Dividend Yield: The total cash dividend payments paid to shareholders divided by the calendar year's high and low market price for the stock.

EPS (Earnings Per Share): The portion of a company's profit allocated to each outstanding share of common stock.  The amount is computed by dividing the company's net earnings by the number of outstanding shares of common stock held by shareholders.

GICS (Global Industry Classification Standard): A standardized industry classification system created by Standard & Poor's and MSCI in 1999, applicable only to S&P metrics and databases.

Income Statement: A document containing a financial summary of a business' financial operations, including net profits and net loss as reflected by the company's revenues and expenses.  The statements typically reflect a specific accounting period (quarterly or annually) or anticipated projections. 

IPO (Initial Public Offering): The first sale of stock to the public by a company, representing their migration from a private business to a public company.

Liquidity: The ability of any asset to be converted into cash quickly and with no depreciation loss.

M&A (Mergers and Acquisitions): An action involving the consolidation of two separate companies through mutual agreement to form a new company, or the acquisition of one business by another through mutual agreement.

NAICS (North American Industrial Classification System): A standardized series of six-digit numeric codes jointly developed by the U.S., Canada and Mexico to replace SIC codes.  It more broadly identifies businesses, industries and business activities cross-regionally throughout North America.

Net Income: A business' gross income minus expenses, taxes and insurance but before depreciation, additions to reserves or distribution of earnings, as reported for any given financial accounting time period.  Also known as an earnings statement.

Operating Revenues: Income earned from the services and reported net sales within any given financial accounting time period.

PPPP (Product, Price, Promotion, Placement - The Four Ps):  A core marketing concept covering four essential variable elements to take into consideration when creating a marketing plan framework.

P/E (Price/Earnings Ratio): The calculated price per share of stock (numerator) divided by the earnings per share of stock (denominator) for any given financial reporting year.

Porter's 5 Forces: Named after Michael E. Porter, this analytical model identifies competitive forces that impact how an industry operates through these values: degree of rivalry, threat of substitutes, buyer power, supplier power, and barriers to entry. 

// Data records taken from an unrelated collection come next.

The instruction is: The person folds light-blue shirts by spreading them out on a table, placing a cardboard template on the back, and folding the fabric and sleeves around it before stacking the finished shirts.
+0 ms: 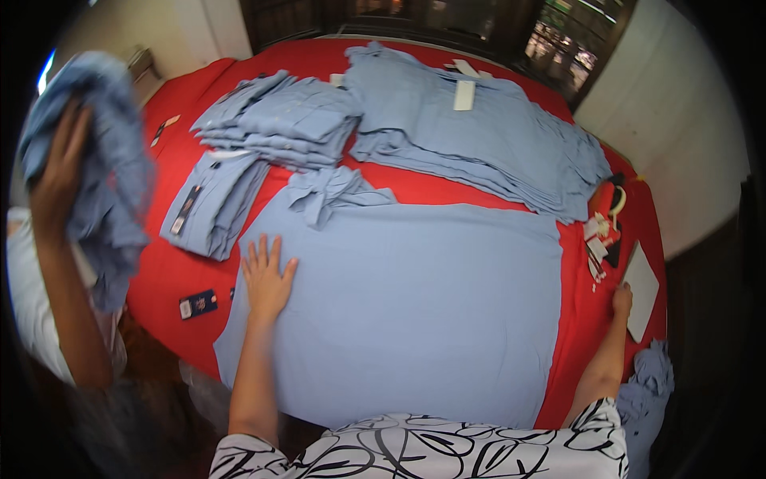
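Observation:
A light blue shirt (415, 311) lies spread out before me, its broad panel smooth and one part bunched (331, 191) at the far left. My left hand (270, 279) rests flat on its left side, fingers spread. Out at the right edge, my right hand (622, 298) has its fingers closed on the near edge of a white sheet of card (641, 291).
Folded blue shirts (279, 120) and a broad layered stack (479, 128) cover the far side of the red cloth (407, 188). Small tags and clips (598, 247) lie at right, a dark tag (198, 304) at left. A co-worker's hand (68, 156) holds up a crumpled blue garment (112, 176).

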`<state>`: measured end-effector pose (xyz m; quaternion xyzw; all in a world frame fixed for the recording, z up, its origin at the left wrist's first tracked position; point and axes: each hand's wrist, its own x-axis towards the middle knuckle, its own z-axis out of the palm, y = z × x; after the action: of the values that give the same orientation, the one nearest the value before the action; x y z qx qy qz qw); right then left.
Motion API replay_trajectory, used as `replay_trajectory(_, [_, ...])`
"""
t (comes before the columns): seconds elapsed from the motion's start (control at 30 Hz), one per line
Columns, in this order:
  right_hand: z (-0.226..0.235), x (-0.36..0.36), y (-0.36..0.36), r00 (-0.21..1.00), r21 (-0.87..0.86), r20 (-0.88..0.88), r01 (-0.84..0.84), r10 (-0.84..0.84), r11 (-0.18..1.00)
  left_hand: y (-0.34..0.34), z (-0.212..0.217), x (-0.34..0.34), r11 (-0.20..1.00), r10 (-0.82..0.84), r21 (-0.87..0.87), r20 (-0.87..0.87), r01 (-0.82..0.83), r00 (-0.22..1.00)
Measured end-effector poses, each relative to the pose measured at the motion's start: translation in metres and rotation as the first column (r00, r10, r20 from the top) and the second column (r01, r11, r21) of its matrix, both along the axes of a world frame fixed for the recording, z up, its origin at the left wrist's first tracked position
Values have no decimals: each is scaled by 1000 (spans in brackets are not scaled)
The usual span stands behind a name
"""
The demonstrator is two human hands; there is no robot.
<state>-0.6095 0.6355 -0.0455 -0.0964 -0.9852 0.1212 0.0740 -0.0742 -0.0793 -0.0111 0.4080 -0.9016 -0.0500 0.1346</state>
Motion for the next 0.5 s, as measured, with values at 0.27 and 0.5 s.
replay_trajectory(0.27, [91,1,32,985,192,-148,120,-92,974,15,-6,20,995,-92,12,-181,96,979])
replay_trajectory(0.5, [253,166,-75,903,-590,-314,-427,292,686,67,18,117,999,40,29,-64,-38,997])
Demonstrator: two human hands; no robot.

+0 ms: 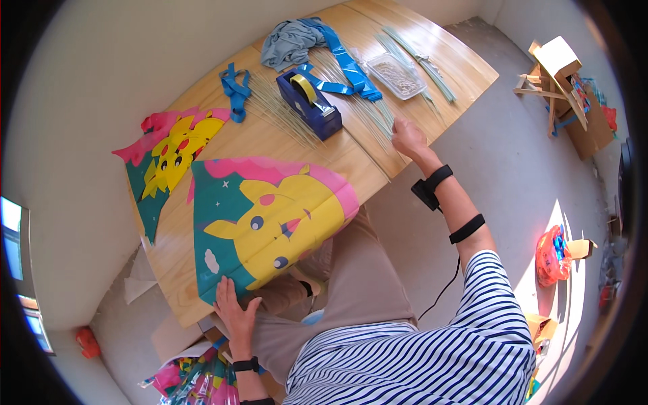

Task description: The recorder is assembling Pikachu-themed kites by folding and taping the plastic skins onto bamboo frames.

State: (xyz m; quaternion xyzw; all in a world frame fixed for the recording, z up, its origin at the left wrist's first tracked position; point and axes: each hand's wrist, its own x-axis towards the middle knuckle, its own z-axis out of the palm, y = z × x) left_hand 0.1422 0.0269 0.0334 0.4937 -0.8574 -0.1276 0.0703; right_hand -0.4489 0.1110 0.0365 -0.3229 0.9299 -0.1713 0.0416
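Note:
A kite sheet (290,216) printed with a yellow cartoon animal on green and pink lies over the table's near edge, partly above my lap. My left hand (235,314) rests on its lower left corner, fingers spread. Farther right, my right hand (410,140) is closed in a pinch at the ends of thin pale rods (371,118), seemingly on one of them; its fingertips are partly hidden. A blue tape dispenser (317,115) with a yellow roll stands between the sheet and the rods. Another printed sheet (172,158) lies folded at the left.
On the wooden table (364,162) are blue strips (236,91), a grey-blue cloth (290,44), a clear tray (398,75) of small white pieces and a rod bundle (428,67). A red bag (553,256) sits on the floor at right; packed printed sheets (192,378) lie below left.

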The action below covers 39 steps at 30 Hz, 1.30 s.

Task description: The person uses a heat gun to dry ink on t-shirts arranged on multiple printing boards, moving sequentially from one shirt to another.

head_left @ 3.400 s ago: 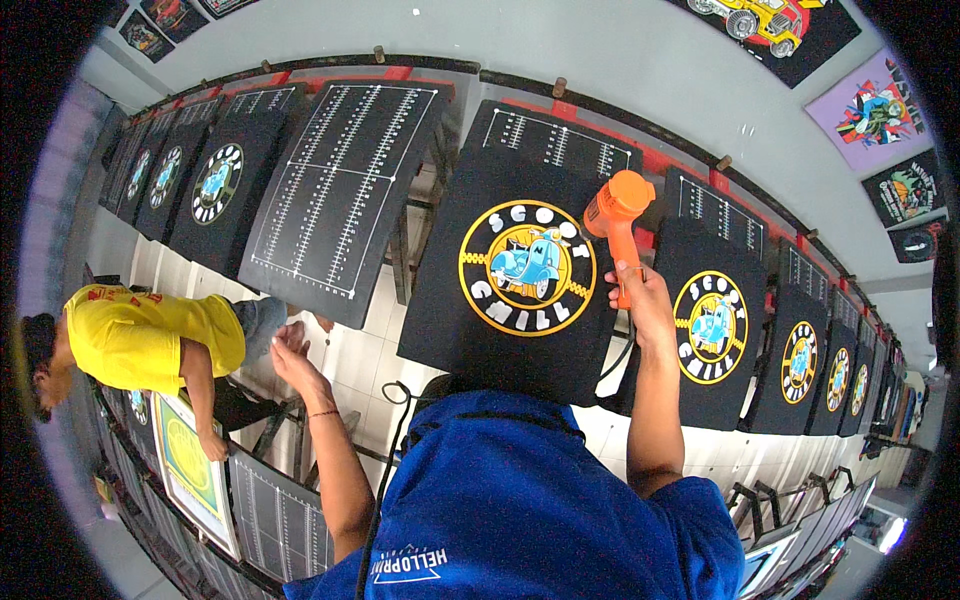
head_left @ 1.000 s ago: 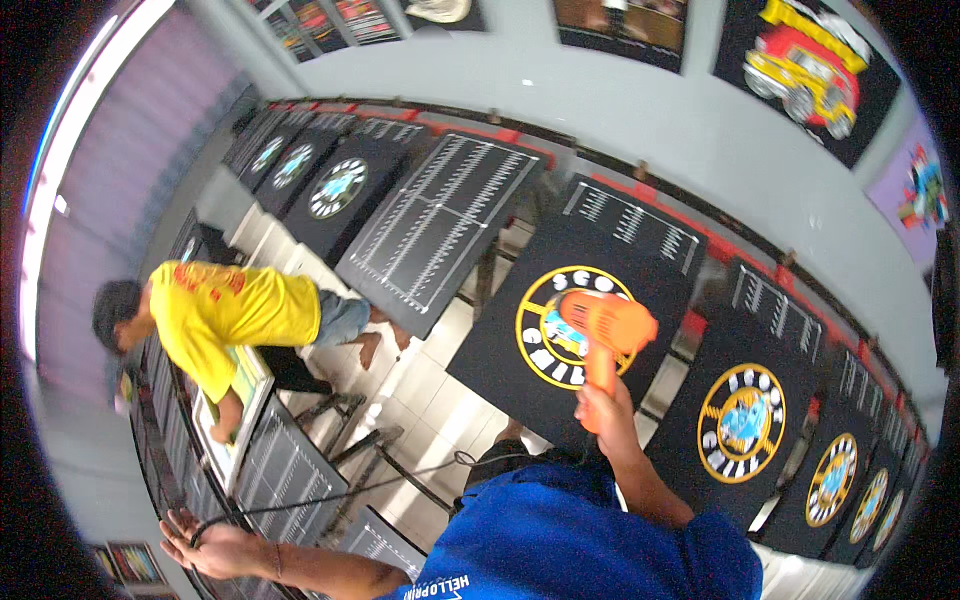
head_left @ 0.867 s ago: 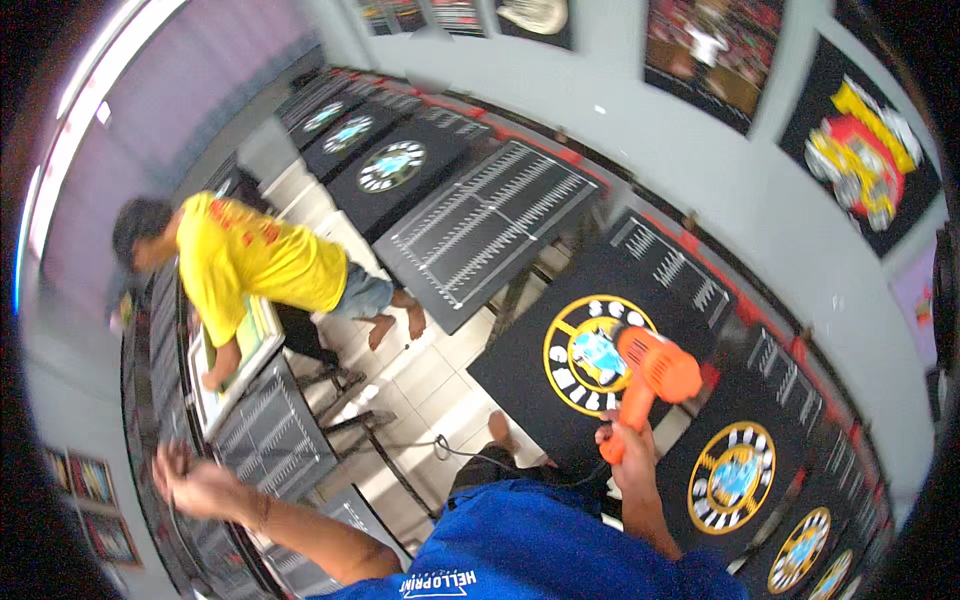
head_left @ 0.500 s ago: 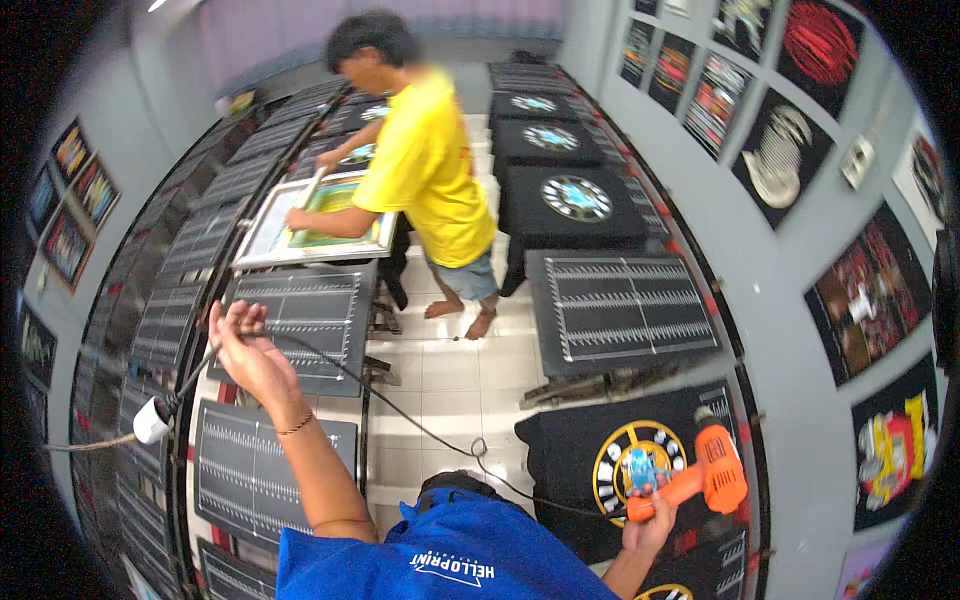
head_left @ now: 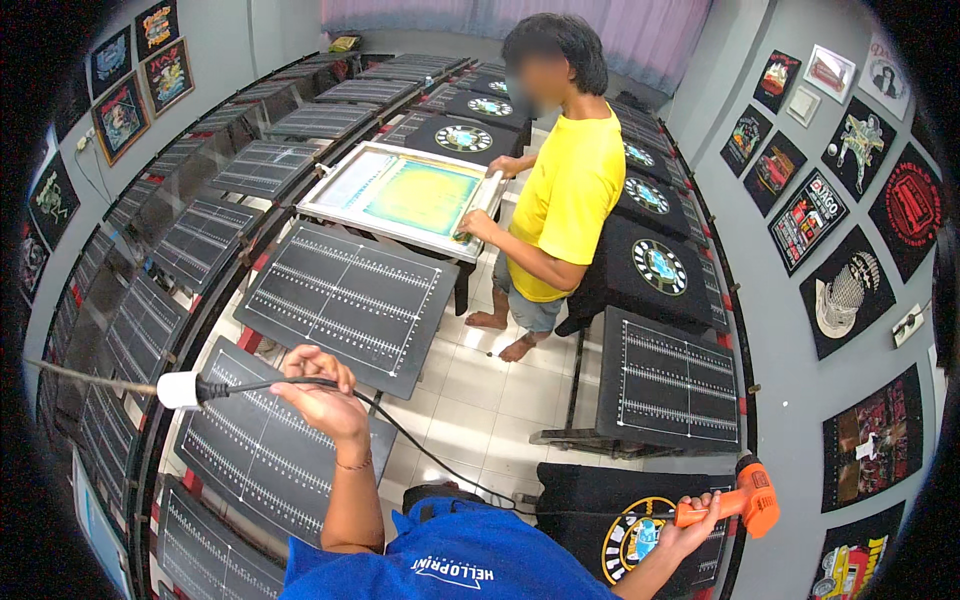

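My left hand (head_left: 322,395) is raised with its fingers curled round a black power cord (head_left: 410,434). Just left of that hand, the cord meets a white socket connector (head_left: 180,390), from which a paler cable runs off left. My right hand (head_left: 697,520) is wrapped round the handle of an orange heat gun (head_left: 752,497), whose dark nozzle points up. The cord passes in front of me from the left hand to the gun's handle. Below the gun lies a black T-shirt (head_left: 570,495) with a round yellow, white and blue print, partly covered by my right arm.
A person in a yellow T-shirt (head_left: 580,190) stands ahead in the aisle, both hands at the right end of a framed printing screen (head_left: 330,200). Rows of dark printing boards (head_left: 345,300) with white markings flank the tiled floor (head_left: 480,380). Framed prints (head_left: 810,220) hang on the walls.
My left fingers have closed more round the cord. The heat gun has swung outward to the right. The other person has straightened up, hands now at the screen's right end. My view has shifted.
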### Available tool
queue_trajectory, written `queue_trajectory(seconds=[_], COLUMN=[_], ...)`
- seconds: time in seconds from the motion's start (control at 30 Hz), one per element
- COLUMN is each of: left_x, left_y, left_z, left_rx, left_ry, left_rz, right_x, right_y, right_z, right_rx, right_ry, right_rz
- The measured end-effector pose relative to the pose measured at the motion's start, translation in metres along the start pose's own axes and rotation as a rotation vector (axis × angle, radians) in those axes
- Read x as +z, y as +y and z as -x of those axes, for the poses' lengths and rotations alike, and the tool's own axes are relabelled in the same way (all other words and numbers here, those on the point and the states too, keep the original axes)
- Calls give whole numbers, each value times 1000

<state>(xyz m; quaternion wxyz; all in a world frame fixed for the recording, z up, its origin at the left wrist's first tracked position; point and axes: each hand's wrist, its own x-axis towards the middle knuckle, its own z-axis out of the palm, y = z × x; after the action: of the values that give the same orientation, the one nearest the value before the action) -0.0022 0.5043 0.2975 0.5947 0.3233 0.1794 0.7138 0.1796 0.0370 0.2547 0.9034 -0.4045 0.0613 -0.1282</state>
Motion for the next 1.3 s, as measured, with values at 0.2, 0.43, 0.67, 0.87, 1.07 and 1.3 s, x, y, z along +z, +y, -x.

Proxy Statement (8-K): A document issued by a company to its shareholders (as required by the SEC) detailing material facts concerning matters which the shareholders can vote on, i.e. new additions to the board of directors, salaries and bonuses.

Restated Financials: A reissuing of a company's financial statements normalized for prior years reflecting mergers, acquisitions, spin-offs and other business activities that differed from "originally reported" financials previously submitted to the SEC.

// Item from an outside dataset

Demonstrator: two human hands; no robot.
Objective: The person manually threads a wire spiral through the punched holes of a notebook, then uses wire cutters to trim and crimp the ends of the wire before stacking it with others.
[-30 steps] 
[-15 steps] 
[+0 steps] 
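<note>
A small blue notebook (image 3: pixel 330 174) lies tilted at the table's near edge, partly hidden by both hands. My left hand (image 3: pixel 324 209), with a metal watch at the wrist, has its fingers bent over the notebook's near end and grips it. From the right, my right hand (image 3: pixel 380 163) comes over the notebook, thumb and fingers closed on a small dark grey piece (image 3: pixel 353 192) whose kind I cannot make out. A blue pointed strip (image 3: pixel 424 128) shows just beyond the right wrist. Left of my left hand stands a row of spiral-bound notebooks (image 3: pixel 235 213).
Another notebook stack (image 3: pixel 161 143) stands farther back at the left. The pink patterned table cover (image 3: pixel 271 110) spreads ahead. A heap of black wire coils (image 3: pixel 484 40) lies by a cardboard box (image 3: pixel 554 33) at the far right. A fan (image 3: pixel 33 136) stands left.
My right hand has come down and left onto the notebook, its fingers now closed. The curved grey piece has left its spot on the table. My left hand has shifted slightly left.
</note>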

ROI (Return on Investment): The repayment of principle plus the total interest paid and the annual yield generated by an investment or commercial venture.

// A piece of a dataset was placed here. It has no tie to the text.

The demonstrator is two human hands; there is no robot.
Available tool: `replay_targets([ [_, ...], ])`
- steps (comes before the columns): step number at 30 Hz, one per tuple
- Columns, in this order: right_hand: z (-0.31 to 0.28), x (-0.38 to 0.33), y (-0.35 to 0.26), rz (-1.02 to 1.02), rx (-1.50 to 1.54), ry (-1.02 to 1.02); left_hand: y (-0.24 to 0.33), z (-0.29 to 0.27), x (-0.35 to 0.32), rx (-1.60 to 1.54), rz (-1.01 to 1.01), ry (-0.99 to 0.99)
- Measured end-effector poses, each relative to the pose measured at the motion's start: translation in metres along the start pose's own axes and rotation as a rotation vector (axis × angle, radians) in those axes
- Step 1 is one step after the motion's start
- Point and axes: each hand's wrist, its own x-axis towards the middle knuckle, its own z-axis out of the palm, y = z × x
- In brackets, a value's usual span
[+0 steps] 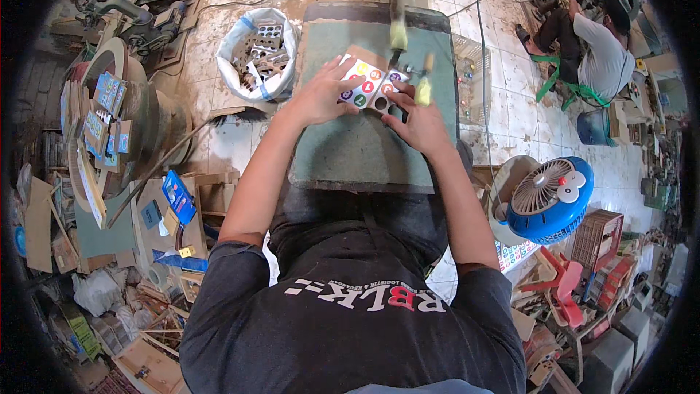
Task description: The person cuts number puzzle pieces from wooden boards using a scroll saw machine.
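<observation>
**While left hand (326, 95) and right hand (419, 122) hold its ends, printed board (368, 86) lies on green-topped table (350, 157)**

Where the view begins at far left, blue printed cards (109, 93) sit in loose piles on a large, round-edged object. Right of these, a blue panel (179, 197) leans among wood pieces. Next, a white sack (290, 47), open at the top, contains offcuts (268, 31), some with round holes.

Centre: left hand spans the left end of the printed board, fingers spread over the top and far side, thumb at the near edge. The board lies on the far half of the table; white face, coloured circles, dark round holes toward its right end. A vertical shaft (397, 33) with a yellow-green section comes down just beyond that end; its tip is blurred, so contact with the board cannot be judged. Right hand holds the right end, fingers on top, thumb at the near edge, span narrow. A second yellow-green part (424, 91) is just beside its fingers.

Right: a pale plastic crate (477, 98) on the floor; nearer, a blue fan (543, 201); then a red plastic piece (569, 292). Far right, another person (604, 55) sits low, well apart.
</observation>
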Motion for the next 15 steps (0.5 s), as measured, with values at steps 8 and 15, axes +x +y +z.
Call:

SEC (Securities & Exchange Commission):  The primary overseer and federal regulatory agency responsible for promoting full disclosure practices in securities markets to protect investors against fraud, created by Congress in 1934.  All public domestic and foreign companies are required to submit financial documents which are made available in EDGAR for shareholders to access.

SIC (Standard Industrial Classification) codes: A standardized series of four-digit numeric codes used to categorize businesses, industries and business activities.  The primary numbers designate major industry groups followed by numbers representing subcategories.  These can be searched through the U.S. Department of Labor's SIC code site.  The classification system was expanded into the six-digit NAICS system in 1997, but SIC codes are still frequently used.

SWOT (Strength/Weakness/Opportunity/Threat) Analysis: An analytical assessment and strategic planning tool comparing a business' internal capabilities with external possibilities.